Stephen Frears erzählt von der Liebe der greisen Queen Victoria zu einem indischen Diener – und von den damit verbundenen Schwierigkeiten am englischen Hof.

Stuttgart - Wenn ein Film mit der Feststellung beginnt, dass er „mehr oder weniger auf wahren Begebenheiten beruht“, scheint sogleich ein heiterer Grundton gesetzt. Und der wird hier tatsächlich weitgehend gehalten, auch wenn es in „Victoria & Abdul“ keineswegs immer lustig zugeht. Wie sollte es auch: Schließlich erzählt der Film davon, was ein junger Inder um 1900 am Hofe von Queen Victoria erlebt, zu einer Zeit also, da die Inder von den Briten mehr oder weniger wie Untermenschen behandelt wurden – sie rangierten in der Ständehierarchie noch unter den Mägden.

 

Abdul Karim jedoch, der zu Hause Neuankömmlinge in einem Gefängnis registriert, wird wegen seines guten Aussehens und seiner Körpergröße nach England delegiert, um der Königin eine seltene indische Ehrenmünze zu überreichen. Das soll während eines der unzähligen Essen geschehen, welche die Monarchin über sich ergehen lassen muss. Sie langweilt sich abgrundtief, doch als sich beider Blicke zufällig begegnen, flammt Interesse auf: der Beginn einer wunderbaren, aber unorthodoxen Freundschaft. Kein Wunder, das Victorias Umfeld bald zu intrigieren beginnt.
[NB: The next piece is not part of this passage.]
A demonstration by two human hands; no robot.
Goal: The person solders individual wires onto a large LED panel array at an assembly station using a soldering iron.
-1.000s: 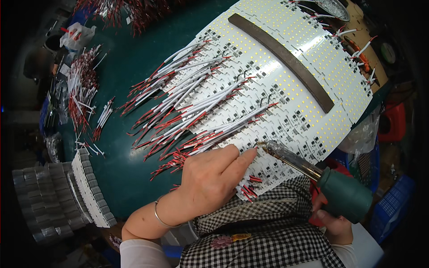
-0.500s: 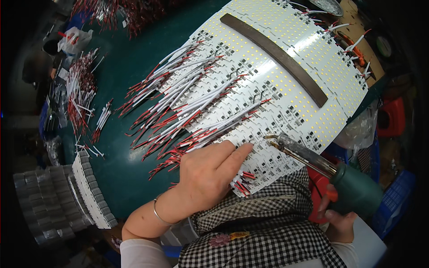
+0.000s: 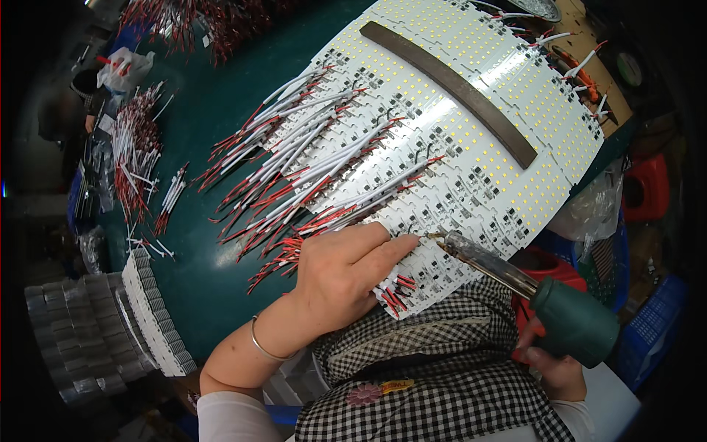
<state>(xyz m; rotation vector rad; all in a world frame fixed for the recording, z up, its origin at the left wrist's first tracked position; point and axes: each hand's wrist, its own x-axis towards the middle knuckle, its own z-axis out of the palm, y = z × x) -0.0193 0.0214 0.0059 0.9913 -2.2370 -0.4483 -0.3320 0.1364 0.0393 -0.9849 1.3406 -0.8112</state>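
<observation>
White LED circuit boards [image 3: 508, 132] lie joined in a broad sheet with yellow chips and black parts. My left hand [image 3: 342, 269] is closed over its lower edge, index fingertip pressed near a solder spot. From under that palm stick the red and white ends of a wire bundle [image 3: 398, 293]. My right hand [image 3: 557, 372], partly hidden, grips the green handle of a soldering iron [image 3: 493, 269]. The iron's tip meets the board right beside my left fingertip; the wire end there is too small to make out. Rows of attached red-and-white wires [image 3: 294, 169] hang off the boards' left side.
A dark curved bar [image 3: 456, 88] rests across the boards. On the green table [image 3: 210, 243] lie a loose wire pile [image 3: 136, 144] and a small wire bunch [image 3: 171, 199]. Stacked boards [image 3: 151, 317] stand lower left. Blue crates [image 3: 655, 324] and a red stool [image 3: 644, 188] are at right.
The soldering iron has moved left and slightly down, bringing its tip to my left fingertip. My left hand and the boards have barely shifted.
</observation>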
Ein früher Dialog der Kulturen

Der Regisseur Stephen Frears packt eine ganze Menge in die zwei Stunden Laufzeit seines neuen Films: eine präzise Komödie der Stände und Klassen, aber auch reichlich „Culture Clash“-Spaß und dazu ein Rassismusdrama. Vor allem aber handelt „Victoria & Abdul“ von der Liebe einer großen Einsamen, die physisch unerfüllt bleiben und sich andere, neutrale Wege suchen muss. Nach „Philomena“ arbeitet Frears hier erneut mit Judi Dench zusammen, die 1997 mit dem Film „Ihre Majestät Mrs. Brown“ von John Madden ihren internationalen Durchbruch als Schauspielerin feierte – damals auch schon als Königin Victoria, die sich auf eine ungewöhnliche Beziehung einlässt. Es ist vor allem Denchs Film: Zu sehen, wie sie beim anfänglichen Dinner als eine von der Hohlheit ewiger Etikette zutiefst angeödete Monarchin flink Gang um Gang verschlingt, umgeben von ihrem Hofstaat, ist ein Höhepunkt dieses so sensiblen wie konventionellen Films. Die Steifheit höfischer Riten paraphrasiert er quasi ästhetisch – und unterläuft sie doch immer wieder. Ali Fazal hat als Abdul vor allem schön und zugewandt zu sein, wenn er Victoria bald die indische Kultur und schließlich sogar die Sprache Urdu nahebringt – ein früher Dialog der Kulturen, der ebenso wenig toleriert wird wie die Nähe zwischen Königin und Diener, zumal einem aus Asien.

Zuletzt grundiert dann Wehmut diesen Film. Stephen Frears ist ein großer Frauenregisseur. Wie in seinem Vorgängerfilm „Florence Foster Jenkins“ steht hier ebenfalls eine Frau im fortgeschrittenen Alter im Mittelpunkt. Zu sehen, wie die nunmehr 82-jährige, tragisch erblindende Judi Dench quasi ihren eigenen Tod vorwegnimmt, wenn sie am Ende als Victoria auf dem Sterbebett liegt, fragil, bleich und klein, berührt unmittelbar.